La pale d’éolienne recyclable : mythe ou réalité ?

Il y a quelques mois Siemens Gamesa annonçait le lancement de la première pale d’éolienne recyclable à destination de l’éolien offshore. En quoi est-ce une innovation ?

photo d eoliennes sous un ciel nuageux

Photo de Harry Cunningham @harry.digital sur pexels.com

Je remercie Siemens Gamesa France de m’avoir permis d’échanger librement avec leur expert. C’était très intéressant, toujours un peu frustrant (vous verrez pourquoi) mais vu les enjeux c’est compréhensible.

C’est un sujet important parce que la majorité des matériaux constitutifs d’une éolienne sont recyclables (80-90% en poids), excepté les pales et certains éléments difficiles à séparés. Mais le gros des volumes non recyclables est représenté par les pales.

Au niveau européen, environ 325 000 T de pales seront en fin de vie d’ici 2050 (le chiffre varie en fonction des sources). Il est donc nécessaire de trouver une solution pour 2035-2050, qui pourra concerner d’autres secteurs utilisant des composites.

D’ailleurs voici comment se positionne l’éolien concernant le taux de déchets composites, cela permet de comparer les tonnages associés.
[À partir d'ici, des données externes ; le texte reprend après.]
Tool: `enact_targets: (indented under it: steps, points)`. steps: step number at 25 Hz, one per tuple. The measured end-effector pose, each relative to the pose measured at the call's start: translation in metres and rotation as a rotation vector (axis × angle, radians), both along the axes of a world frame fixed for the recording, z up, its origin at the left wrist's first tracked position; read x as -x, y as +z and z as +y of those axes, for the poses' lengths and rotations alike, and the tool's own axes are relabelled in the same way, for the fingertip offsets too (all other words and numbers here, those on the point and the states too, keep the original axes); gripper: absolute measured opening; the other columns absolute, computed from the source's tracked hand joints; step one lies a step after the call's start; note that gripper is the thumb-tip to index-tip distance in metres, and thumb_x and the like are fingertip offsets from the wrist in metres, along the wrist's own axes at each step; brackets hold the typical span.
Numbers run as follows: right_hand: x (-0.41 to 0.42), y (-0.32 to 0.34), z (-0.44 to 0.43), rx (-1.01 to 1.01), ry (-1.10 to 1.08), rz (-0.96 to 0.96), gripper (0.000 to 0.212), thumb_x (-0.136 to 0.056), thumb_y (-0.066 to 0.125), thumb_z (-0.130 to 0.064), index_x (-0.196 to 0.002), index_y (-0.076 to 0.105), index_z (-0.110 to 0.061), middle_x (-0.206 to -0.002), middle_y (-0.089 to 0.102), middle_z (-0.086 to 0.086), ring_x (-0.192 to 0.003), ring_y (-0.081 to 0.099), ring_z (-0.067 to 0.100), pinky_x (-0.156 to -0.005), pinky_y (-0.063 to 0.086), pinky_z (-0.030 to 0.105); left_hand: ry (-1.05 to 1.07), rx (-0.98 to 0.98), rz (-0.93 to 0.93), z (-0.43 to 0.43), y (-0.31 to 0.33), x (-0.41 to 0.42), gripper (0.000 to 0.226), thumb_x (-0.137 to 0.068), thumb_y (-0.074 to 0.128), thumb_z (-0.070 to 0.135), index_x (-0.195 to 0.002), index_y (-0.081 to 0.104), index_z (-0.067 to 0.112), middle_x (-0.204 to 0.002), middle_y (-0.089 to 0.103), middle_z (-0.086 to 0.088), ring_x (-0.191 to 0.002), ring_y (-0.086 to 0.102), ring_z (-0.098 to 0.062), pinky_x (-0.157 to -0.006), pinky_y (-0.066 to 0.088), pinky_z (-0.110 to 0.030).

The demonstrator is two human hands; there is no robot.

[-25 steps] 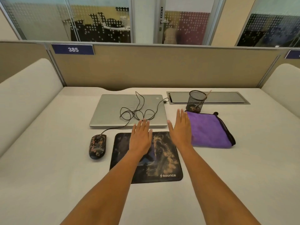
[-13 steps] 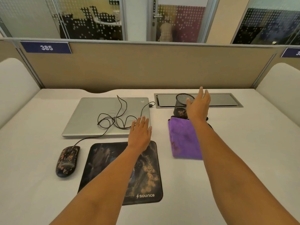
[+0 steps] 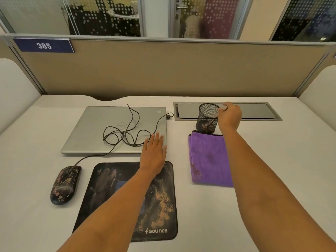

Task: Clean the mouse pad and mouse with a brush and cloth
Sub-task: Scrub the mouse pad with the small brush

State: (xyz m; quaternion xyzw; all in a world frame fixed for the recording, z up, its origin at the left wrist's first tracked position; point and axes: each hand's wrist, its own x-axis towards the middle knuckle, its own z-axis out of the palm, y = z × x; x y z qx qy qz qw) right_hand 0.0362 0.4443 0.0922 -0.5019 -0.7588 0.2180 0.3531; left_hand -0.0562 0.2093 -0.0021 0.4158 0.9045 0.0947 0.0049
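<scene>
A dark patterned mouse pad (image 3: 112, 193) lies at the front of the desk, speckled with light dust. A dusty black wired mouse (image 3: 64, 184) sits just left of it. To the right lies a folded purple cloth (image 3: 209, 159). Behind the cloth stands a black mesh cup (image 3: 207, 115), and the brush head (image 3: 207, 126) shows through the mesh at its bottom. My right hand (image 3: 229, 116) is at the cup's right rim, its fingers curled and pinched together where the brush handle is hidden. My left hand (image 3: 154, 153) lies flat with straight fingers across the pad's far right corner and the laptop's front edge.
A shut silver laptop (image 3: 94, 130) lies behind the pad with the mouse cable (image 3: 127, 135) looped on its lid. A grey cable hatch (image 3: 254, 111) is set into the desk behind the cup. A beige partition (image 3: 163, 70) closes the far edge.
My right hand has gone from open above the cup to curled at its right rim. My left hand has stayed flat at the pad's far edge. The view has shifted slightly.
</scene>
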Motion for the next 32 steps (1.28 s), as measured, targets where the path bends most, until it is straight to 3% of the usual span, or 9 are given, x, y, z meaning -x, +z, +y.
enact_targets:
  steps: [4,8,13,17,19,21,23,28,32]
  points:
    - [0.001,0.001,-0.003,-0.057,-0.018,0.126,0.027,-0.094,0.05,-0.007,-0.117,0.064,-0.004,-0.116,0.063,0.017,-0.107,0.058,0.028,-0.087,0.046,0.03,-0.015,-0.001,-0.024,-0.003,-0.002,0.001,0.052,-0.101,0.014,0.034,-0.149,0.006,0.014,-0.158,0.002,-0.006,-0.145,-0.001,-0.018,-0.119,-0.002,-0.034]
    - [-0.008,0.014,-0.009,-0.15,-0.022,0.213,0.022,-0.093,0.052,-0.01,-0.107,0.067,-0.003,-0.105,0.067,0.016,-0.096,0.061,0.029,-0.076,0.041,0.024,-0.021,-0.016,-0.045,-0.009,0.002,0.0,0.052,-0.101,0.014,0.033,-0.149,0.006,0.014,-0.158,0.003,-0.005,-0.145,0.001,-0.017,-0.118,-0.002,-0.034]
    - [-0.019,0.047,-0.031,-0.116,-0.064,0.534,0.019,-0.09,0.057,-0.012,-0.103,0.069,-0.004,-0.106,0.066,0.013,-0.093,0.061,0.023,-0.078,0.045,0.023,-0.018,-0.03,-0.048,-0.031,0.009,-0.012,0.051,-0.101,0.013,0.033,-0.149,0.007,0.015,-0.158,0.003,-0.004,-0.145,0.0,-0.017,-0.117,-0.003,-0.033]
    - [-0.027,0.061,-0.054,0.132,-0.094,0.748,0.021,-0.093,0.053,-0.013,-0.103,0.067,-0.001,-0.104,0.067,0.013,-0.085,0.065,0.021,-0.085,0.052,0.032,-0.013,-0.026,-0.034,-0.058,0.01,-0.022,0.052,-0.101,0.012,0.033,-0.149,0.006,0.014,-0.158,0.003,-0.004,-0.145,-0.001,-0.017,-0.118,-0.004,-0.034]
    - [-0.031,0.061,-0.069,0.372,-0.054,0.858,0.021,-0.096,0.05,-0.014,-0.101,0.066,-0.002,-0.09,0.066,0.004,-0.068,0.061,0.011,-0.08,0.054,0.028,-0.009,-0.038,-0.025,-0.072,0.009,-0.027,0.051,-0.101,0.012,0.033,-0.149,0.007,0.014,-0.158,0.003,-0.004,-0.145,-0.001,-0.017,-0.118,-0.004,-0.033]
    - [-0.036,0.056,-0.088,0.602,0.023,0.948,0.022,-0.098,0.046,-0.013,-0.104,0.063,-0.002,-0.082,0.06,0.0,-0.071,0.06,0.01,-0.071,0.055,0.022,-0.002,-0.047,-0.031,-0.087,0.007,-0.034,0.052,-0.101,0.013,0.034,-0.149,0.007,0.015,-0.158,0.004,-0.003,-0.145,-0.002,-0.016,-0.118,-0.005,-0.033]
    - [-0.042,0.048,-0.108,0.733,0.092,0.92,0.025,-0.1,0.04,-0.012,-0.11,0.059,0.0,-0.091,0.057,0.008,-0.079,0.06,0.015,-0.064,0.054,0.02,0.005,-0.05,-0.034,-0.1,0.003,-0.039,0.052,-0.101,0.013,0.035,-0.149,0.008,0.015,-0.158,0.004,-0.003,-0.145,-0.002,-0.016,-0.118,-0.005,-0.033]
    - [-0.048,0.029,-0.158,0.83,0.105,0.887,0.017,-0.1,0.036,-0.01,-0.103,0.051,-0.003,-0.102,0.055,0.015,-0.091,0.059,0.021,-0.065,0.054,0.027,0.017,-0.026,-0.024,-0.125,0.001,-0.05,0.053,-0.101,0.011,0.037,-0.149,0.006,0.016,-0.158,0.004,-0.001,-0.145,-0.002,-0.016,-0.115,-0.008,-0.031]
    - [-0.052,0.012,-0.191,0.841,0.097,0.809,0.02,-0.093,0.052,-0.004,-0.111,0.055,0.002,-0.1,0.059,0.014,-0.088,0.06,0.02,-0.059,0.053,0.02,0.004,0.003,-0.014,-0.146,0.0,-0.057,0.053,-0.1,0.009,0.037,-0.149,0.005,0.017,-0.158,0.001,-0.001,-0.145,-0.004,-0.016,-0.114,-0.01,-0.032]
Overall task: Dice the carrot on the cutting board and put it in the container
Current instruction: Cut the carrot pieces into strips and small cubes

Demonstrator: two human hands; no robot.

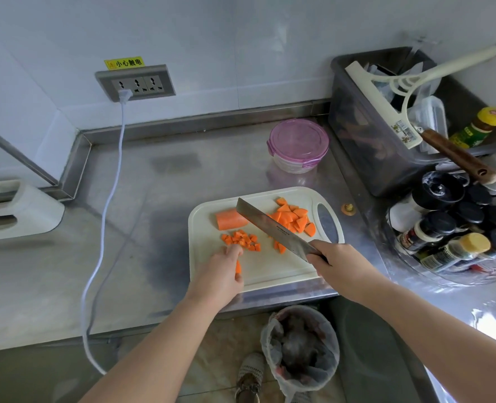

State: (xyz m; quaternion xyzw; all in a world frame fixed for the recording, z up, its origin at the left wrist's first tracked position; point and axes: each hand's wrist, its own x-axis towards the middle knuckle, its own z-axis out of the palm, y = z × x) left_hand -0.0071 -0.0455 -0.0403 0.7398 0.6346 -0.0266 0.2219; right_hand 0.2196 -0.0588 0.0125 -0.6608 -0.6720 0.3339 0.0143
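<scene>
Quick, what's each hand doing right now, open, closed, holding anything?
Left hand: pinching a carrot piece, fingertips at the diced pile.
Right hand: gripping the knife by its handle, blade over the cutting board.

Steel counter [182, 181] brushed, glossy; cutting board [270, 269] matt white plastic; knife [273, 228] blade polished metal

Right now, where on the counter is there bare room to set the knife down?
Bare counter lies left of the cutting board out to the white cord, and behind the board up to the lidded container. Right of the board is crowded: spice jars and grey bin.
</scene>
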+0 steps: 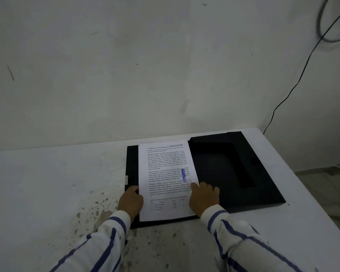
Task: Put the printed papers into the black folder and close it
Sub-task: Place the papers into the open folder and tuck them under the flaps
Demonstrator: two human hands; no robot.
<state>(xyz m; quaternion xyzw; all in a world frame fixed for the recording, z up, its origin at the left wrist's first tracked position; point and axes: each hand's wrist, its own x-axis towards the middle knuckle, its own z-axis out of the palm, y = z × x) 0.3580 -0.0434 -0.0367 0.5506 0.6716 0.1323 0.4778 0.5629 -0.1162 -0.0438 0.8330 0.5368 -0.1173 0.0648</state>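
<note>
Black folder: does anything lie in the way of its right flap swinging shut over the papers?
Only the hands: the left hand and right hand rest at the papers' edges inside the black folder. Nothing else shows.

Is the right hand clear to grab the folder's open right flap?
Probably yes: the right hand rests at the papers' edge, and the open flap beside it is bare.

We read a blue stamp "APPROVED" [183, 175] on the printed papers [165, 173], sideways, body print too small to read
</note>
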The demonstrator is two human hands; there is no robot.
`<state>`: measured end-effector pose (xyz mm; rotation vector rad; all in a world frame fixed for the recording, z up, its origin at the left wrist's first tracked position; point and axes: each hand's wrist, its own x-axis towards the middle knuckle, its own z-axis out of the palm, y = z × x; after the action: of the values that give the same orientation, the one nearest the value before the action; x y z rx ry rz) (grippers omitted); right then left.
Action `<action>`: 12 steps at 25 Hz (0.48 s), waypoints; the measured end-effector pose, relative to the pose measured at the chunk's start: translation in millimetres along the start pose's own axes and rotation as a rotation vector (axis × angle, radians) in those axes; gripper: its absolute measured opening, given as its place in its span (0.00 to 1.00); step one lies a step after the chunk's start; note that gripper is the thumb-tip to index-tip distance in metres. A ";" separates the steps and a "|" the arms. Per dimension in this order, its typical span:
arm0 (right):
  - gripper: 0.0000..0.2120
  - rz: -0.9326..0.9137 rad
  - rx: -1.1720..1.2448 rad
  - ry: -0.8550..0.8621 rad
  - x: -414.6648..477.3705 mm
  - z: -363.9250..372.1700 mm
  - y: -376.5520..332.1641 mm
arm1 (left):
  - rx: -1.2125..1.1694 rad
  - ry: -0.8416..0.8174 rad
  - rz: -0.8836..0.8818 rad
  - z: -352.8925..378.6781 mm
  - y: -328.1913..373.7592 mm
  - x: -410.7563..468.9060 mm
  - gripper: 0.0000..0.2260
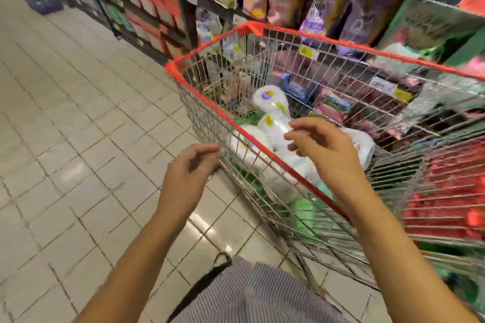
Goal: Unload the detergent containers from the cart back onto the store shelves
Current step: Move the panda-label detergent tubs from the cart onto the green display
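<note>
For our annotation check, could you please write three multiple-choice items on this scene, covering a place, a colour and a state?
1. Where is the right hand? A) over the cart B) on a shelf C) touching the floor
2. What colour is the cart's rim? A) blue B) red C) yellow
3. What do the hands hold? A) a pouch each B) one bottle C) nothing

Answers: 1 A, it hovers above the white containers in the basket; 2 B, the edging is red; 3 C, the left hand and the right show loosely curled, empty fingers.
</note>
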<state>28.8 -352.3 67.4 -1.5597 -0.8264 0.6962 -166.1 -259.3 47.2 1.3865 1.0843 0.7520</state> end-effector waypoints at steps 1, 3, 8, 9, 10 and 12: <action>0.11 -0.004 -0.022 0.076 14.3 -10.3 -0.4 | 0.012 -0.077 0.028 8.0 10.8 22.6 0.07; 0.11 -0.023 -0.110 0.230 42.9 -34.6 5.3 | 0.054 -0.237 0.089 31.0 29.0 69.0 0.06; 0.10 0.138 -0.332 0.483 90.1 -107.2 61.9 | 0.191 -0.592 0.213 128.1 40.3 157.5 0.07; 0.08 0.179 -0.364 0.538 98.1 -119.9 78.4 | 0.234 -0.651 0.220 153.8 34.5 171.5 0.07; 0.08 0.226 -0.397 0.578 105.9 -129.0 94.7 | 0.283 -0.690 0.211 177.6 26.8 183.2 0.07; 0.08 0.359 -0.417 0.567 116.9 -143.5 127.4 | 0.387 -0.759 0.136 224.2 8.3 199.7 0.07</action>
<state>228.0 -346.7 -36.4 -2.1762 -0.2717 0.2988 113.1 -161.4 -4.4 1.8723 0.5419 0.0587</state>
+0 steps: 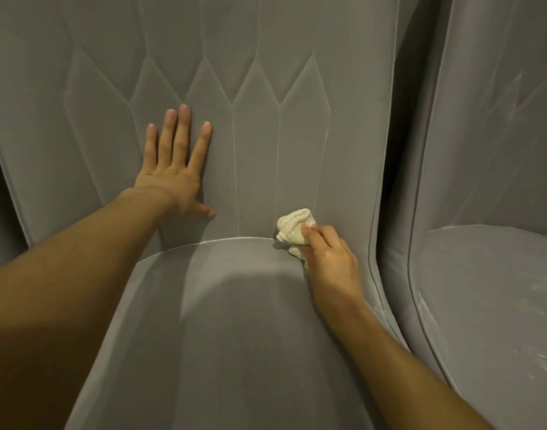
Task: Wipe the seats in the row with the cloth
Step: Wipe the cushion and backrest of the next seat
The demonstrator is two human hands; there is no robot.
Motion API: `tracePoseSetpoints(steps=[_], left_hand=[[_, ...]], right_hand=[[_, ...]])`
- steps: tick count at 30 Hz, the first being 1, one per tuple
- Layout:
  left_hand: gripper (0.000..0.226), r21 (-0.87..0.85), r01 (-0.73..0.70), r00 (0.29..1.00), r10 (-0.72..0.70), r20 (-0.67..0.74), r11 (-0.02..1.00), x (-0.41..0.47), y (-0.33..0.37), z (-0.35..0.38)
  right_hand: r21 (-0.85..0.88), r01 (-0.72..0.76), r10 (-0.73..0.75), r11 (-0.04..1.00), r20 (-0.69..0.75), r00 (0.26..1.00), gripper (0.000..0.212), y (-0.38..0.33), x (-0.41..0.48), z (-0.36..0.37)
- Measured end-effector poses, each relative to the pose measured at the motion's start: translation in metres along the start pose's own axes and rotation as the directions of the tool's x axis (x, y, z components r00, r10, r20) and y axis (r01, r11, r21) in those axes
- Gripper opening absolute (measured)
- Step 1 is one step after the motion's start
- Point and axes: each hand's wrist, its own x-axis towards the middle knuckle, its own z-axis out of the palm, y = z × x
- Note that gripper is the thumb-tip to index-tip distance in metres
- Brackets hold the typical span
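nearby, neighbouring seat (489, 305) at right; left fingers (183, 135) flat on backrest (259, 150), right fingers (320, 237) tight round cloth (292, 226)

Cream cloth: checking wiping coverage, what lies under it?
The crumpled cream cloth, gripped by the right hand, covers the crease between grey velvet backrest and seat cushion; fabric beneath is hidden.

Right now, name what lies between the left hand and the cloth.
Head view: only bare grey backrest lies between the left hand and the cloth.
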Motion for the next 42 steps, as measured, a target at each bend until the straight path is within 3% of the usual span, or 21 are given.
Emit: tracePoseSetpoints(steps=[3,7,10,12,15,19,27,32,42], left_hand=[[0.136,0.000,-0.004,0.999,0.003,0.048,1.000,-0.007,0.002,-0.006],[0.123,0.001,-0.030,0.993,0.030,0.113,1.000,-0.022,0.002,-0.012],[0.112,-0.026,-0.045,0.976,0.049,0.214,0.999,-0.042,0.003,-0.018],[0.108,0.005,-0.064,0.944,0.058,0.324,0.998,-0.060,0.005,-0.022],[0.103,0.046,-0.116,0.859,0.077,0.506,0.992,-0.089,0.011,-0.036],[0.096,0.031,-0.182,0.755,0.119,0.645,0.983,-0.114,0.021,-0.063],[0.089,-0.057,-0.307,0.669,0.258,0.697,0.950,-0.135,0.042,-0.101],[0.089,-0.082,-0.331,0.656,0.292,0.696,0.940,-0.135,0.050,-0.110],[0.089,-0.108,-0.369,0.621,0.331,0.710,0.923,-0.119,0.137,-0.105]], right_hand=[[0.032,-0.010,0.013,0.999,-0.104,0.994,0.034,0.009,-0.024,-0.026],[0.053,-0.222,0.219,0.974,0.044,0.975,0.033,0.016,-0.049,-0.065],[0.037,-0.401,0.393,0.916,0.136,0.910,0.029,0.019,-0.063,-0.093],[0.018,-0.547,0.530,0.837,0.229,0.817,0.023,0.019,-0.072,-0.117],[-0.153,-0.527,0.545,0.836,0.344,0.764,0.022,0.013,-0.091,-0.162],[-0.165,-0.616,0.624,0.771,0.387,0.678,0.021,-0.002,-0.107,-0.216],[-0.196,-0.689,0.704,0.697,0.367,0.608,0.030,-0.023,-0.101,-0.271],[-0.151,-0.749,0.750,0.645,0.313,0.583,0.029,-0.022,-0.092,-0.282],[-0.189,-0.763,0.773,0.619,0.321,0.547,0.030,0.055,-0.093,-0.306]])
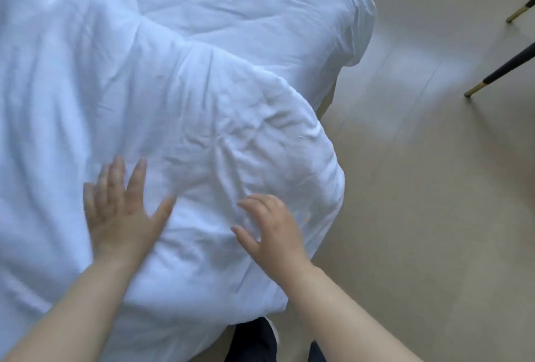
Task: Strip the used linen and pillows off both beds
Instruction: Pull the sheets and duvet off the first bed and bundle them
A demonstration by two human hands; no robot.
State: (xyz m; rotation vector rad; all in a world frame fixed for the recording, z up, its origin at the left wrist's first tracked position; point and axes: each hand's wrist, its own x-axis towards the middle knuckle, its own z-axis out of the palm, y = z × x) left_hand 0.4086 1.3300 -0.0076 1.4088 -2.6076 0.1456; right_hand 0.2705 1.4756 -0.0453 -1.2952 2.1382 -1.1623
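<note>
Left hand (120, 217) flat on the white duvet (202, 118) — right hand (272, 228) loosely curled, holding nothing.

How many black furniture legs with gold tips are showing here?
2. One black, gold-tipped leg pokes in at the upper right edge; the other stands just below it, on the beige floor right of the white-covered bed. More may lie outside the view.

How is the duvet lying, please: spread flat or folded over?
Folded over and rumpled: the duvet has a thick rounded edge lying on the quilted layer behind it.
</note>
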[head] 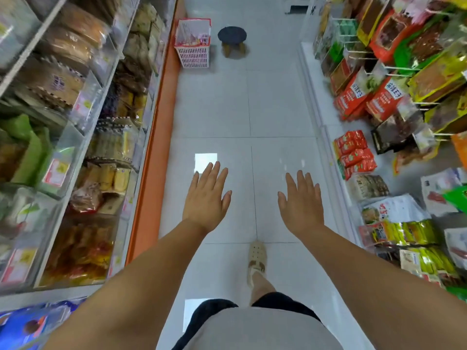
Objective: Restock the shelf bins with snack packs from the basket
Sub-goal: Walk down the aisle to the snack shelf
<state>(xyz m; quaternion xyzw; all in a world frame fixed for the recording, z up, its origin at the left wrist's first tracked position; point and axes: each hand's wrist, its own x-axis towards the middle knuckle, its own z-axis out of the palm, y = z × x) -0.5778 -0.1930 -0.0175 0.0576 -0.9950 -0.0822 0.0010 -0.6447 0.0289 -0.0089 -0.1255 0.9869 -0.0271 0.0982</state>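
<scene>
My left grip (206,198) and right grip (302,203) hang spread, holding nothing. The red-and-white plastic mesh basket (193,58) of snack packs (195,41) stands well ahead on the tiled floor (214,109), just beside a small round dark stool (232,35). If I hurry there, I could trip on it.

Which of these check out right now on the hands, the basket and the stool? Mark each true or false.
1. The left hand and the right hand are open and hold nothing. True.
2. The basket sits on top of the stool. False: it stands on the floor, beside the stool.
3. The basket has packs in it. True.
4. The basket is directly under the hands. False: it stands well ahead of them, farther along the floor.
</scene>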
Les pales d’éoliennes sont constituées :

  • D’une résine thermodurcissable (matrice) renforcée par des fibres de verre et/ou carbone
  • D’adhésifs
  • D’un matériau structurel (cœur basalt ou mousse PET)
  • D’un revêtement de protection
  • De métaux (cuivre, acier, etc.).

 

Le composite (résine + renforts) représente environ 93% du poids de la pale. Il y a plusieurs difficultés au recyclage du composite qui constitue les pales :

  • C’est un multi-matériaux et il est nécessaire de séparer tous les constituants pour les recycler
  • La résine thermodurcissable n’est pas fusible. Elle ne peut donc pas se recycler par recyclage matière comme les plastiques.
Il faut donc mettre en place un process de recyclage qui puisse séparer chaque matériau et les recycler sans les dégrader.

Vous trouverez ici un article qui explique pourquoi la résine n’est (n’était?) pas recyclable et pourquoi c’est compliqué à développer.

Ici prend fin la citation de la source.